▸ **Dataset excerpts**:
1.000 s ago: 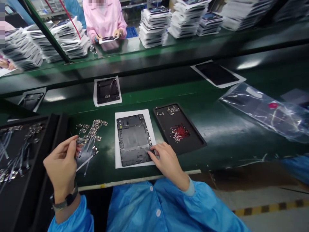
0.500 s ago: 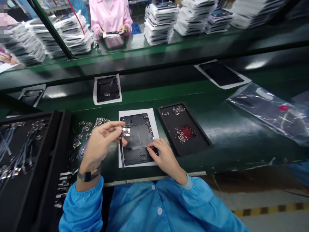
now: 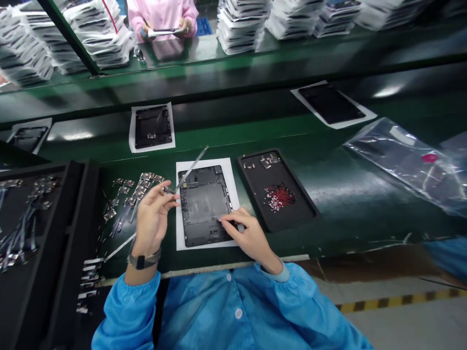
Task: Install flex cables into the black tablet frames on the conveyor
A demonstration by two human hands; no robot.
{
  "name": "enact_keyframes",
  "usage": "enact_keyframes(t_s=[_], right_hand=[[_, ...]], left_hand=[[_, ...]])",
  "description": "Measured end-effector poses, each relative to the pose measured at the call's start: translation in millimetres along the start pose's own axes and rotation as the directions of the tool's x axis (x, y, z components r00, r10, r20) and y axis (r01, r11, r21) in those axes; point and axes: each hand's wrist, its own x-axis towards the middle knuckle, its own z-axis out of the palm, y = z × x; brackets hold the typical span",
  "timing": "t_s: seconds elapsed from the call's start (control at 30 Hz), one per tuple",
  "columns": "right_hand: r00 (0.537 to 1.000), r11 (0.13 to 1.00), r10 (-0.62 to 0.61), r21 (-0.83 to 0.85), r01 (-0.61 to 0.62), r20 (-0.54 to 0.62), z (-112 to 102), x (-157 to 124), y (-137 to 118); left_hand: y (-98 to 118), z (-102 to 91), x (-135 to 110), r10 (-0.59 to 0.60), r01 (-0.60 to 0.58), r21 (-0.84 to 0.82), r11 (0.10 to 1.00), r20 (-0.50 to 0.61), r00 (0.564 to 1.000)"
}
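My left hand [image 3: 155, 209] is closed in a pinch on a small circuit board [image 3: 168, 190] beside the left edge of a black tablet housing. From the board a thin grey ribbon cable [image 3: 191, 168] sticks up and to the right, over the housing's upper left corner. The tablet housing [image 3: 204, 201] lies inner side up on a white sheet [image 3: 234, 177]. Over its lower right part, my right hand [image 3: 250, 236] has thumb and forefinger pressed together; what they hold, if anything, is too small to make out.
Right of the housing lies a black tray [image 3: 251, 187] with red-wired parts [image 3: 280, 197] and small boards. More boards with ribbons [image 3: 140, 189] lie to the left, near a black bin [image 3: 78, 204]. Other housings lie behind; a plastic bag [image 3: 404, 163] is at right. Opposite, a person [image 3: 164, 17] works.
My left hand has drawn back left and turned; the ribbon cable, earlier hanging down along the housing's left edge, now points up and right. My right hand stays nearly in place.
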Motion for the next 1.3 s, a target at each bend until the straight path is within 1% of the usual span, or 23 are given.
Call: enact_keyframes(t_s=[0.07,0.17,0.23,0.33,0.43,0.53,0.63,0.73,0.87,0.9,0.97,1.03,1.1,1.13,1.23,1.3], right_hand=[[1.0,1.0,-0.006,0.016,0.006,0.024,-2.8,0.1,-0.7],[0.999,1.0,-0.01,0.012,0.009,0.051,-5.8,0.3,-1.1],[0.998,1.0,-0.009,-0.002,0.01,0.058,-6.6,0.2,-1.4],[0.998,1.0,-0.016,-0.025,0.017,0.065,-6.3,-0.5,-1.9],[0.996,0.994,-0.053,-0.094,0.06,0.074,-4.5,-1.8,-2.7],[0.99,0.974,-0.112,-0.19,0.127,0.084,-2.5,-3.3,-3.7],[0.984,0.955,-0.143,-0.247,0.165,0.105,-1.8,-4.8,-5.5],[0.984,0.948,-0.123,-0.279,0.154,0.126,-3.4,-4.8,-8.3],[0.982,0.96,-0.046,-0.264,0.095,0.185,-8.3,-0.7,-12.0],[0.979,0.966,-0.029,-0.248,0.079,0.202,-9.7,0.8,-12.5],[0.975,0.978,-0.001,-0.202,0.047,0.222,-12.2,3.6,-12.7],[0.975,0.989,0.021,-0.147,0.013,0.222,-13.8,5.2,-12.1],[0.975,0.994,0.033,-0.106,-0.009,0.22,-14.3,5.3,-11.0],[0.975,0.996,0.034,-0.093,-0.014,0.218,-14.2,5.0,-10.5],[0.979,0.997,0.027,-0.074,-0.012,0.204,-13.6,3.5,-9.1],[0.981,0.998,0.015,-0.066,-0.002,0.191,-13.4,2.9,-8.5]], left_hand=[[-16.6,1.9,-10.6,-0.11,0.108,0.04,0.993,0.04,0.993],[-37.7,7.8,-27.0,-0.258,0.232,0.18,0.956,0.137,0.956],[-47.5,12.4,-35.4,-0.308,0.249,0.276,0.928,0.196,0.931],[-55.2,18.0,-43.3,-0.348,0.228,0.394,0.89,0.266,0.899],[-57.5,20.5,-47.7,-0.348,0.169,0.476,0.863,0.317,0.882],[-58.8,21.0,-49.6,-0.311,0.108,0.509,0.854,0.332,0.89],[-61.2,21.3,-49.3,-0.325,0.111,0.533,0.839,0.326,0.888],[-63.2,21.9,-48.9,-0.313,0.092,0.533,0.841,0.341,0.886],[-63.2,21.5,-51.0,-0.234,0.001,0.52,0.854,0.383,0.893],[-62.4,20.7,-51.8,-0.225,-0.008,0.517,0.856,0.386,0.895],[-59.5,17.9,-52.9,-0.223,0.014,0.487,0.873,0.373,0.901],[-55.3,13.7,-52.9,-0.25,0.085,0.43,0.899,0.343,0.906],[-50.8,9.2,-52.2,-0.272,0.157,0.369,0.916,0.283,0.92],[-49.0,7.5,-51.7,-0.269,0.174,0.349,0.921,0.246,0.931],[-46.9,6.7,-51.2,-0.223,0.165,0.338,0.927,0.141,0.965],[-48.7,10.1,-51.3,-0.229,0.172,0.345,0.923,0.131,0.964]])
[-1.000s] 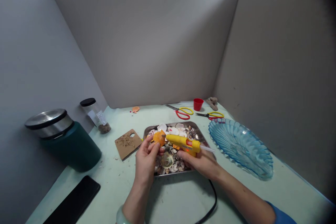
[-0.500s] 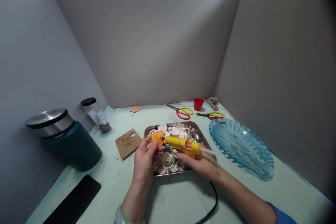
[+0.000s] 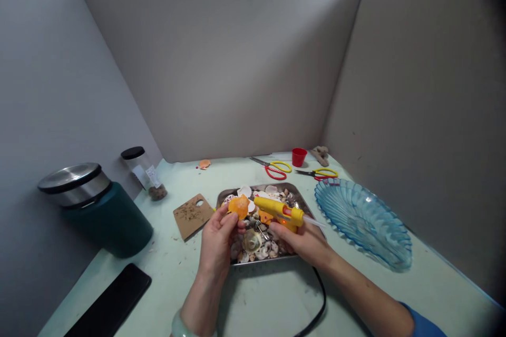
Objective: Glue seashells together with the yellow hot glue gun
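My left hand (image 3: 216,241) pinches an orange scallop shell (image 3: 239,205) and holds it up over the left part of a metal tray (image 3: 221,197) filled with several mixed seashells. My right hand (image 3: 302,242) is wrapped round the grip of a yellow hot glue gun (image 3: 280,211). Its nozzle points left and sits a short way to the right of the shell. A red light glows on the gun's body, and its black cord (image 3: 318,308) trails toward me over the table.
A blue ribbed glass dish (image 3: 361,221) lies right of the tray. Two pairs of scissors (image 3: 276,168), a red cup (image 3: 299,156) and a small brown lump sit at the back. At left: a brown card tag (image 3: 192,215), a jar (image 3: 144,171), a dark green lidded bin (image 3: 95,210), a black phone (image 3: 110,305).
The glue gun's nozzle has drawn back a little to the right and lifted away from the orange shell. My left hand has kept the shell in nearly the same place.
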`<move>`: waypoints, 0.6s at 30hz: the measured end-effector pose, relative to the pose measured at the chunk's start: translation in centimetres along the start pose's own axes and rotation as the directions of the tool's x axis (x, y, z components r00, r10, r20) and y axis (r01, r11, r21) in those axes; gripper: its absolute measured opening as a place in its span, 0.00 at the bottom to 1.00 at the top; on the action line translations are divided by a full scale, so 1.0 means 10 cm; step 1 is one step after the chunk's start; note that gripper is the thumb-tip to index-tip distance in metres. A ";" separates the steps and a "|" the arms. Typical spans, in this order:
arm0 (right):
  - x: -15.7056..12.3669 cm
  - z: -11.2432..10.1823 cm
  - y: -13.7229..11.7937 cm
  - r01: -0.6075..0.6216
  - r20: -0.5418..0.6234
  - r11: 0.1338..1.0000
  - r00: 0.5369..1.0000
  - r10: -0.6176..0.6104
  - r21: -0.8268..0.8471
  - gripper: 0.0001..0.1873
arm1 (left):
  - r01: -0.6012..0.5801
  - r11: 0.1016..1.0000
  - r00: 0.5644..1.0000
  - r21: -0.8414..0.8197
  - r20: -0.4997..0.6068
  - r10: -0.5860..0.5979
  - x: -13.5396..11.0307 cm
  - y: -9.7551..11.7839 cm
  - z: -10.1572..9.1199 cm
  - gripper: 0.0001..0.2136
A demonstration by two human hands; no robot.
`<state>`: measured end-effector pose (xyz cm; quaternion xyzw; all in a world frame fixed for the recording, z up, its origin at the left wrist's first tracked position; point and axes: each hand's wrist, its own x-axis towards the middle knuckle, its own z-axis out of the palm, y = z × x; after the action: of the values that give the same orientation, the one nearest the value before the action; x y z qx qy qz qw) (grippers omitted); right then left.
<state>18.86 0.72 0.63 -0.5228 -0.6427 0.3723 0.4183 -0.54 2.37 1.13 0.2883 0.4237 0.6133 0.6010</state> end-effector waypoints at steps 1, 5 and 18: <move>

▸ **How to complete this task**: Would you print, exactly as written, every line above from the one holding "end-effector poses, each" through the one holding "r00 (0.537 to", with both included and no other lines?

▸ **Result**:
  "description": "Measured end-effector poses, each relative to the pose measured at the call's start: translation in millimetres along the start pose's own axes and rotation as the directions of the tool's x axis (x, y, z components r00, r10, r20) and y axis (r01, r11, r21) in those axes; point and axes: each hand's wrist, its own x-axis towards the middle knuckle, its own z-axis out of the palm, y = z × x; brackets hold the typical span",
  "timing": "t_s: seconds elapsed from the call's start (control at 30 Hz), one per tuple",
  "columns": "right_hand: r00 (0.537 to 1.000), r11 (0.13 to 1.00), r10 (-0.62 to 0.61), r21 (-0.83 to 0.85), r01 (-0.61 to 0.62), r20 (-0.54 to 0.62), z (-112 to 102), x (-157 to 124), y (-137 to 118); left_hand: y (-98 to 118), z (-102 to 91), x (-135 to 110), r10 (-0.59 to 0.60), r01 (-0.60 to 0.58), r21 (-0.84 to 0.82), r11 (0.10 to 1.00), r20 (-0.50 to 0.61), r00 (0.564 to 1.000)"

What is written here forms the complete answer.